Là où ça devient plus intéressant, considérant la vocation du modèle, c’est à la hauteur du châssis. On y découvre une suspension arrière multibras, un différentiel VAQ à glissement limité conçu pour réduire le sous-virage à l’amorce d’un virage avec vigueur. Le système travaille de concert avec le système XDS (verrouillage du différentiel).

Une suspension adaptative, combinée à des modes de conduite, permet d’ajuster les réglages selon la situation. Des freins à disques ventilés à l’avant, pleins à l’arrière, équipent le modèle. Ils sont décorés d’étriers rouges.

Photo : D.Rufiange

Du solide
Une fois sur la route, on fait connaissance avec proposition sérieuse.

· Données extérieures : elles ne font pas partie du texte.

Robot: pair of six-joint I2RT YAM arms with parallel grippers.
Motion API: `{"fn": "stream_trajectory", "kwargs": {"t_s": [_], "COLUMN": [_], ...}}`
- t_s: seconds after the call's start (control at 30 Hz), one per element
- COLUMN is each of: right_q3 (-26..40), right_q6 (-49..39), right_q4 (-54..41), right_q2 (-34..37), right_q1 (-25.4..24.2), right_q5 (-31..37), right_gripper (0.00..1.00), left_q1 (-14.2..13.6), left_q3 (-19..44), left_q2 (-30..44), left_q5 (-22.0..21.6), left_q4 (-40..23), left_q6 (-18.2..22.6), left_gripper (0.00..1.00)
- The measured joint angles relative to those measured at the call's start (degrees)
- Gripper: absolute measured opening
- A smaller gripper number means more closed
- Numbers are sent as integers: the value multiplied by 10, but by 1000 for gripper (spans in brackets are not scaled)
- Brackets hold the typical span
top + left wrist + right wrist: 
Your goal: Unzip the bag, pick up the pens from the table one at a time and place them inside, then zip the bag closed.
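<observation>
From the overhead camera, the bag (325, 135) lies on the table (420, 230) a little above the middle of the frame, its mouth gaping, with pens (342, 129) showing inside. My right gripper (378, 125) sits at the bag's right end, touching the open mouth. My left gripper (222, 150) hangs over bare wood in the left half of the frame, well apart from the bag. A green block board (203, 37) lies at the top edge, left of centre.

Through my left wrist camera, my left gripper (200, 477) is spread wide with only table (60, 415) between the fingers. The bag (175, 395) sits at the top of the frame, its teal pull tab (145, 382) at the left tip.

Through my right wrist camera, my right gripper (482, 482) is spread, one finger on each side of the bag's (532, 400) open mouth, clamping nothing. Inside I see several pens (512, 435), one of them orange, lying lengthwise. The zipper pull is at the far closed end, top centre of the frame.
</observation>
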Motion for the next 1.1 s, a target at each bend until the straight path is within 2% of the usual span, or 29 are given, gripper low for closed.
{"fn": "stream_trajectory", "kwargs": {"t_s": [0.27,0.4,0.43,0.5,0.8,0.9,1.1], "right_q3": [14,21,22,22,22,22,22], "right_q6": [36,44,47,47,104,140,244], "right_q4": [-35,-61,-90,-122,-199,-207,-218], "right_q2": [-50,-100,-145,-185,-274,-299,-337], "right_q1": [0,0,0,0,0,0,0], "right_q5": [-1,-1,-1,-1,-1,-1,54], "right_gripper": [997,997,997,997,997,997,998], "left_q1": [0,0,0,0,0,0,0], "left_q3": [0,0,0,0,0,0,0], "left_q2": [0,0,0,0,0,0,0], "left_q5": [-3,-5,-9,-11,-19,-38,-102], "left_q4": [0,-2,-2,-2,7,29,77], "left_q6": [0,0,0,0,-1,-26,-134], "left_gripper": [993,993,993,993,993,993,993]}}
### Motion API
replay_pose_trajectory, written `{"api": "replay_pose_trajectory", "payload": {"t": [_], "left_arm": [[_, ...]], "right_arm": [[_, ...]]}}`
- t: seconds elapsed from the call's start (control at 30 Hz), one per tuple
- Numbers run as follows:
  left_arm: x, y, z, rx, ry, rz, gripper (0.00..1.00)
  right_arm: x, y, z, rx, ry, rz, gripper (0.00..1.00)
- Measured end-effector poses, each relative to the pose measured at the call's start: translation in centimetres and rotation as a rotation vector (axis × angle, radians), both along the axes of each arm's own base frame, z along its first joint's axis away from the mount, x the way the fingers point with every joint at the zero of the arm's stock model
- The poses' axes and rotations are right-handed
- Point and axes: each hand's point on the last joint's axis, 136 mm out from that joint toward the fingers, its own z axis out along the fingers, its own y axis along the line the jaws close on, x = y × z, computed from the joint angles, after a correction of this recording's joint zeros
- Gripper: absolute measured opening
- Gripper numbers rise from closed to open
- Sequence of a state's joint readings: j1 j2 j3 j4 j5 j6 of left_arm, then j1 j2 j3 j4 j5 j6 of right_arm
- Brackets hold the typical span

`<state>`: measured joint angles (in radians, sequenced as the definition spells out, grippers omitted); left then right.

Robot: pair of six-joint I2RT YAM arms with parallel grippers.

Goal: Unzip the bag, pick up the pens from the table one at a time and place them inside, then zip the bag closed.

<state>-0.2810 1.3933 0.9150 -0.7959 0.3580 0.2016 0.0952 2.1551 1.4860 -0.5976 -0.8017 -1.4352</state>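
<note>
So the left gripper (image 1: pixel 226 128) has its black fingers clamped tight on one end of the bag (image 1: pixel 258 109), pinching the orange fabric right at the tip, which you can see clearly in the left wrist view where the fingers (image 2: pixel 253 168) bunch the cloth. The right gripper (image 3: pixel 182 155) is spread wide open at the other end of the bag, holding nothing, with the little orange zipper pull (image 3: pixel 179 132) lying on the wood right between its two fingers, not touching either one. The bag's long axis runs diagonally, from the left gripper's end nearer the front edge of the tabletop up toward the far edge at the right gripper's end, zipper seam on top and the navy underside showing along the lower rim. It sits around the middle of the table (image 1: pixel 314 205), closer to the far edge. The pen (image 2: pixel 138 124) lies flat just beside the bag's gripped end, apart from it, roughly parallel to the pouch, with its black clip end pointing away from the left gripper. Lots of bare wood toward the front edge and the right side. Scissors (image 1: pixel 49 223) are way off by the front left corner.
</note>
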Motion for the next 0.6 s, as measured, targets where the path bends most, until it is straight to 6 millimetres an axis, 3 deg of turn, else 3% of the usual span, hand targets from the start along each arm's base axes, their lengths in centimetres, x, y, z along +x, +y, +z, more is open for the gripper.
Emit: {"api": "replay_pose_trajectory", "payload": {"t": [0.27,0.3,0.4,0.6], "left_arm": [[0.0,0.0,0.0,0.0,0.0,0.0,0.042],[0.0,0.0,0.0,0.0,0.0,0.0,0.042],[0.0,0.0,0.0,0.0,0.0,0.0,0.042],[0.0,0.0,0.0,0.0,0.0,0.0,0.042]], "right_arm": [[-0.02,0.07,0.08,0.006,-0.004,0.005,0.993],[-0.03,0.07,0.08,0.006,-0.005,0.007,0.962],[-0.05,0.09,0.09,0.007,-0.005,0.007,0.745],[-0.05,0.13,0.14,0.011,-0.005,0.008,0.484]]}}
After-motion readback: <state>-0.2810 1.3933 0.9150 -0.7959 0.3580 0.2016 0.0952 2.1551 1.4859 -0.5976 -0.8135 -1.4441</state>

D’abord, j’y faisais allusion, on ressent bien le surplus de puissance (et du couple, surtout) lorsqu’on met le pied au plancher. La boîte manuelle est un charme à manipuler et l’embrayage est doux. La boîte DSG est toujours aussi efficace, mais lorsque la voiture est poussée dans ses derniers retranchements, elle peine parfois à suivre la cadence. Aussi, malgré un passage en mode manuel, elle finit par intervenir, ce qui peut s’avérer agaçant lorsqu’on enfile des virages le couteau entre les dents.

La majorité des acheteurs ne s’en plaindront pas, toutefois.

Le châssis fait du bon travail et le système VAQ est efficace en entrée de virage. J’ajouterais même rassurant, surtout sur surface mouillée.

Du reste, le niveau de confort général est excellent. La Jetta GLI n’a pas besoin d’être conduite à la limite pour être appréciée.

Photo : D.Rufiange

Conclusion
Les nouvelles sont bonnes et moins bonnes à propos du modèle. Les bonnes concernent ce qui nous est offert en matière de contenu, tant pour l’équipement que pour les composantes mécaniques. C’est du solide.

Les moins bonnes ont trait au contenant. La Jetta GLI n’est pas laide, mais pour se vendre, elle aurait tiré profit d’un style plus engagé, plus distinct.

Or, ce n’est pas le cas.

Volkswagen est consciente que la clientèle cible possède probablement déjà une Volkswagen et que les ventes dites de conquête (un client subtilisé à une autre marque) ne compteront pas pour beaucoup.

Dans ces circonstances, il est difficile d’envisager de grands succès pour cette version.

Reste la baisse de prix qui est à considérer. Il faudra voir si ce sera suffisant.